Essentially, I fill the emptiness with something — hopefully something healthy. Still, everything I’ve tried has fallen short of satisfying my “reward circuitry.” I am dependent. I am attached. However, my identity is bound up in something that is impermanent, and that is a problem for me.

Accepting Impermanence

I am not Buddhist though I often consider converting because so many doctrines help me as a human. The poem prompt of Sympathetic Joy  was inspired by Buddhism, and I turn to Buddhism’s Impermanence now to help reframe my withdrawal and melancholia. Essentially, the doctrine of Impermanence  asserts that a condition of our existence is “transient, evanescent, inconstant.”

All physical and mental events, states Buddhism, come into being and dissolve…The Buddha taught that because no physical or mental object is permanent, desires for or attachments to either causes suffering.
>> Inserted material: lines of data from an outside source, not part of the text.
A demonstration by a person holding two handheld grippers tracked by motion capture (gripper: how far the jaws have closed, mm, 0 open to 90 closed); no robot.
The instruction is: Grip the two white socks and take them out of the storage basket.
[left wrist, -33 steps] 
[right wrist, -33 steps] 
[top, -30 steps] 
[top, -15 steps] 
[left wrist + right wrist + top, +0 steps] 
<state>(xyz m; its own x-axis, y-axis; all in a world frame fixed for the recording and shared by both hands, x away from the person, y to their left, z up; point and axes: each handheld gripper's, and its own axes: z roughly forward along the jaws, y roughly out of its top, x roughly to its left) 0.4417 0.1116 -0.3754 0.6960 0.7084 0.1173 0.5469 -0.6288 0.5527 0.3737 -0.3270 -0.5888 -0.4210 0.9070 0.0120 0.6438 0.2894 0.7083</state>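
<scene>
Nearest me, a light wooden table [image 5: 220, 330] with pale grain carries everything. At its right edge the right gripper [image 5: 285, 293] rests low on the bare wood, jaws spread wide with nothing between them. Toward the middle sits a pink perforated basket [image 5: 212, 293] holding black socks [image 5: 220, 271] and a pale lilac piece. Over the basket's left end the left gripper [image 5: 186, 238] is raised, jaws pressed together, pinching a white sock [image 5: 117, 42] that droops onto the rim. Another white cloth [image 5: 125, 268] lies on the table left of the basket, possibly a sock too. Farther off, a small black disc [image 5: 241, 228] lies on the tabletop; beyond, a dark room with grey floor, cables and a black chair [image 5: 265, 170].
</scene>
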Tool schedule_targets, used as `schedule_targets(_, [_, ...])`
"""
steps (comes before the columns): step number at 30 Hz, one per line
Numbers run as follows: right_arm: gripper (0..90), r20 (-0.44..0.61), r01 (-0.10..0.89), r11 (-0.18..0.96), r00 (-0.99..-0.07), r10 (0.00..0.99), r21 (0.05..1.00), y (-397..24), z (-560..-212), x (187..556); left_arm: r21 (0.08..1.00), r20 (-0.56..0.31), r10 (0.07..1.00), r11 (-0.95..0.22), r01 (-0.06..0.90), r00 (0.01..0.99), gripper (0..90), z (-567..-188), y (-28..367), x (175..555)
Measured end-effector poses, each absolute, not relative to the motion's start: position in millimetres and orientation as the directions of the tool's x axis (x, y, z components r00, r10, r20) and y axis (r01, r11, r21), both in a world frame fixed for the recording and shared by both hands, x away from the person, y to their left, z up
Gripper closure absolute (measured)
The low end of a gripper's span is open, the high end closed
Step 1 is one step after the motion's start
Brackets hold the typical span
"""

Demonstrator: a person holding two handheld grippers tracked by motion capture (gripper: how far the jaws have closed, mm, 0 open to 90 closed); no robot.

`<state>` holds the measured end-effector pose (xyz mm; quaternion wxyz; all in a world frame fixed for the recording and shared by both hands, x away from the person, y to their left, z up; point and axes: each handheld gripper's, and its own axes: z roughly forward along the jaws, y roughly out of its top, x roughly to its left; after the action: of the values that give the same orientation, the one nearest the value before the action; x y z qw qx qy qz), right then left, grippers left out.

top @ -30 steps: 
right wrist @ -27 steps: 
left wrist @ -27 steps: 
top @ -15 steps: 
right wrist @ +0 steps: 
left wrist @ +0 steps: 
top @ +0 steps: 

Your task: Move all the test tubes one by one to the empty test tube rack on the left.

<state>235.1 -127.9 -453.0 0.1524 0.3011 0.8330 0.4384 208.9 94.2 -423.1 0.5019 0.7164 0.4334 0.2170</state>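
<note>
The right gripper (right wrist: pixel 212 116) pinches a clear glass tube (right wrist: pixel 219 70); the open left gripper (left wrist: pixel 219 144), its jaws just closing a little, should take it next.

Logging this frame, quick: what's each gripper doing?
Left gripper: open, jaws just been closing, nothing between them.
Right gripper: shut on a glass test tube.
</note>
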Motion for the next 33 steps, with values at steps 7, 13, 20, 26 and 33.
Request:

In considering Impermanence, I acknowledge that my attachment to the classroom causes me a degree of suffering, e.g., withdrawal, sadness.  I am not sure why I hold so tightly to the physical, shared space with students, why the mental work is so enveloping, all-consuming (though the article above helps).  I hold on beyond the ending so tightly that I have to think about what else in my life might be missing or, perhaps more productively, accept and celebrate the transient nature of our work and detach with grace.

Closure

I am deliberate about planning closure opportunities for my students: portfolios, class pictures, letters to self that I mail when they are seniors, Espresso Self Cafe; we have a graduation ceremony to reflect on junior high and welcome high school. I sort of thought that these worked as closure for me, too, but I’ve noticed I facilitate rather than engage in these experiences (given I don’t have closure when they leave).

So I need a closure routine just for me. How about this:  First, I will share a gratitude poem on May 17th at Espresso Self Cafe. Then, I will write one more blog post reflecting on my year, sign off, and bask in the gift of another year reading alongside other people’s children. Then, I will stop being a teacher (except for two conferences — CEE and nErD camp) and try just being as I swim, bike, run, play, eat, sleep, and love. One of those had to spark the reward circuitry. And when August comes around, I will celebrate my time away and welcome another school year.

How does that sound? Healthy, right? Yeah, because I should want the year to end. It’s a good thing, right? Yeah, I should want to be Sarah, not Dr. Donovan, for at least two months out of the year, right? Yeah, she might be sort of interesting, maybe even fun, right? Yeah. Right.